Both adult and larval ladybird beetles eat aphids, and this has earned them the respect and protection of gardeners and farmers around the world. At one time the orange groves of California were threatened by Australian cushion scale that had accidentally escaped in our country. When all else failed, they sent to Australia for the ladybugs that eat scale insects there. This worked remarkably well and was the beginning of using biological controls in this country. Others are now being imported in hopes of stopping the hemlock wooly adelgids that are slowly killing all the hemlocks in the Eastern states.

Lady beetles are found all around the world, with the exception of the permanently snow-covered parts of the Arctic and Antarctic; they adapt quickly to changes in habitat and weather, so there are about 5,200 known species in the world and 50 or more in Colorado. The convergent ladybug is probably the most common in our area. They are known by their red elytra (wing covers) with black spots. Most lady beetles have red elytra with black spots, which can vary in number from two to many. It is believed that the black spots are a form of protection, for they look like eyes to their enemies and deter them long enough for the beetles to take wing and fly away.

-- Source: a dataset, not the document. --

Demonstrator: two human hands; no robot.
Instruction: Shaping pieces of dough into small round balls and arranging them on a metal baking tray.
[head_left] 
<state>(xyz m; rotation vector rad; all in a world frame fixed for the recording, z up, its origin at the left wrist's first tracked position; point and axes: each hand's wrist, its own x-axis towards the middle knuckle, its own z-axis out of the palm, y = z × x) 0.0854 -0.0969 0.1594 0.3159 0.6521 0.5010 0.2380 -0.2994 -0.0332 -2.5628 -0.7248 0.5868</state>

“Ladybug” has become the common name, but it is not a very accurate one, for they are not true bugs. To an entomologist, “bugs” are an order of insects, “Hemiptera,” which have a leathery base to their wings and a long, tube-like mouth for sucking. Beetles have stiff wing covers and transparent wings that they use to fly. In the Middle Ages, beetles were dedicated to the Virgin Mary, hence the names “Our Lady’s bird” or Our Lady’s bug.” These just were shortened to “ladybug” because it was easier to say, and to the amateur most all insects are just “bugs.” The childhood ditty of “Ladybug, ladybug, fly away home, Your house is in fire, Your Children will burn” came from the European custom of pruning grape vineyards and piling the pruned vines at the end of each row. Often there were ladybugs on the branches, or others flew in to hibernate beneath the piles over winter. When the piles were burned in early spring, the ladybugs were seen flying out; thus, the childhood song was born.

Female ladybugs lay clusters of bright yellow eggs on the underside of leaves on which the larva feed. These eggs hatch in five to eight days, becoming larvae that live for about three weeks before they change into a pupa that becomes the adult. They may have as many as three or four broods per year, depending upon the weather. Their life span is about one year. It has been estimated that a single ladybug during her life as a larva and an adult will eat as many as 8,000 aphids.

At times when they congregate, especially in California, local people collect ladybugs in great quantities to sell to nurseries. The nurseries in turn package them and sell them to gardeners and farmers who want them for aphid control; the only problem with this is, unless they find their favorite food immediately when released, they tend to fly away to search for food, and your expensive ladybugs are gone — perhaps to eat the aphids in your neighbor’s garden.